Heloisa Starling afirma que a tarefa agora é avançar na investigação pois o memorando escrito em 11 de abril de 1974 e enviado pelo ex-diretor da CIA, William Colby, ao então secretário de Estado dos Estados Unidos, Henry Kissinger, indica a existência de outros documentos, ainda sigilosos, nos quais se registra a política de assassinatos comandada diretamente pelos presidentes Emilio Garrastazu Médici, Ernesto Geisel e João Figueiredo. "Para que se possa avançar na discussão, é preciso que o Brasil tenha acesso à documentação que corrobora a conversa narrada pelo relatório", diz Heloisa.

A historiadora defende ser uma obrigação do governo federal, do Itamaraty e das Forças Armadas exigir do governo americano a liberação dos documentos ainda classificados como sigilosos. Lembra que os Estados Unidos, durante a administração de Barack Obama, já atendeu pedidos neste sentido, solicitados pela Argentina e pelo Brasil, por ocasião dos trabalhos da Comissão Nacional da Verdade, em gestão feita pelo ex-ministro de Direitos Humanos Paulo Sérgio Pinheiro. "É o caso de se fazer uma solicitação formal. Só lembrando que o chanceler do Brasil [Aloysio Nunes Ferreira] tem interesse até pessoal nesta história. Ele era da Aliança Nacional Libertadora. Tem obrigação e interesse de fazer isso. Ele não lutou numa organização da esquerda armada? Não custa lembrarmos a ele da história dele", afirma.

Em segundo lugar, Heloisa diz que as autoridades brasileiras precisam solicitar a retirada das tarjas pretas que impedem a leitura de dois parágrafos do ofício. Sua suspeita é que os trechos registram o nome de pessoas eliminadas, indicam mais documentos sobre as execuções ou apontam o nome do agente da CIA que passou as informações para a agência de inteligência americana.

Segundo a Agência Brasil, o Ministério das Relações Exteriores vai pedir ao governo dos Estados Unidos a liberação dos documentos produzidos pela CIA. O ministro das Relações Exteriores teria instruído a embaixada brasileira em Washington, nos EUA, a solicitar a liberação completa dos registros sobre esse tema. A medida é em resposta à solicitação do Instituto Vladimir Herzog, que enviou uma carta na última sexta-feira (11) ao Itamaraty pedindo que o governo federal solicite a liberação dos documentos que registram a participação de agentes do Estado brasileiro em ações de tortura ou assassinato de opositores do regime.

O memorando descreve reunião de 30 de março de 1974 - 15 dias depois da posse de Geisel - entre o presidente e três generais que comandavam a repressão: Milton Tavares de Souza e Confúcio Danton de Paula Avelino, que chefiavam o Centro de Informações do Exército (CIE), e João Baptista Figueiredo, então chefe do Serviço Nacional de Informações (SNI).
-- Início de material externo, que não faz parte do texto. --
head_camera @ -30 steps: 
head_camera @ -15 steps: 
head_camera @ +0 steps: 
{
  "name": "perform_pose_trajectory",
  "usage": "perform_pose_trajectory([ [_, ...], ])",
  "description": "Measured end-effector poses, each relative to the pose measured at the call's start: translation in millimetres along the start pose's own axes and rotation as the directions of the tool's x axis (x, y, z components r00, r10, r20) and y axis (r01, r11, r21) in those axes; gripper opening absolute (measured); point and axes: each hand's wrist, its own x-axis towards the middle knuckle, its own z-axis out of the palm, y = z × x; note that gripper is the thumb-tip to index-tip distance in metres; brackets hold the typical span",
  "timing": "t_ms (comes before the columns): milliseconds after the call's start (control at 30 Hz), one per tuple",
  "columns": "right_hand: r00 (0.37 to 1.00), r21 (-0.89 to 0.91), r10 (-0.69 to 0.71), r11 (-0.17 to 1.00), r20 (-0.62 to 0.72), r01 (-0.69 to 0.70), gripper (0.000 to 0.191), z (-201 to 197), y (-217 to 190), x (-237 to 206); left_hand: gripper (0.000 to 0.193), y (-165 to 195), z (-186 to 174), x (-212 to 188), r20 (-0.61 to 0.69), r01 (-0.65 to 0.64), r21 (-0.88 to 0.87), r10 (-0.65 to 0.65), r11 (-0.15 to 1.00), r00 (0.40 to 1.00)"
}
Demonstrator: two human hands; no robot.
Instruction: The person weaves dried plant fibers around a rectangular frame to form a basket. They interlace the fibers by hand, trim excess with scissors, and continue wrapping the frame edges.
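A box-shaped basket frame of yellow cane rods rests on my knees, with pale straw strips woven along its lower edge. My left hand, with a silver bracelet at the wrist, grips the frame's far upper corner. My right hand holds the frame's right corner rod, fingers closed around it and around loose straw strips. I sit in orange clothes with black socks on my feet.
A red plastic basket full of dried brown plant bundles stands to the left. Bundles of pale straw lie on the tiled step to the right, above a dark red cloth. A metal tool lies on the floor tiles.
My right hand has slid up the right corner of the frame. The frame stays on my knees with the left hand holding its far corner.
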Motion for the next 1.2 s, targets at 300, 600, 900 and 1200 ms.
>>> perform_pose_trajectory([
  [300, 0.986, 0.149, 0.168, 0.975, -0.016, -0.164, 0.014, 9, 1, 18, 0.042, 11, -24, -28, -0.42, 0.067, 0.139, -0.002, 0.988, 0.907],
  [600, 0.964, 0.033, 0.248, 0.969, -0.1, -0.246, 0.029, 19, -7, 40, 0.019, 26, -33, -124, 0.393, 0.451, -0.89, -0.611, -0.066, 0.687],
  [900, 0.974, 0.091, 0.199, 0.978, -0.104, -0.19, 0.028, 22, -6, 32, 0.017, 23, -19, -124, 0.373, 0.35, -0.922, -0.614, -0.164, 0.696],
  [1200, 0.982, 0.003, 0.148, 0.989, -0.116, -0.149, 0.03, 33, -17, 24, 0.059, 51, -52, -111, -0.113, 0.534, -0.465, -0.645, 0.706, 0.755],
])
De acordo com o ofício, o general Milton Tavares de Souza comunicou a Geisel, durante a reunião, que o CIE no governo anterior, do general Médici, havia executado sumariamente 104 pessoas. Souza pedia autorização ao novo presidente para continuar a política de assassinatos de opositores à ditadura. Geisel pediu um tempo para decidir, durante o fim de semana, e no dia 1 de abril deu o aval a Figueiredo, dizendo que a "política deveria continuar".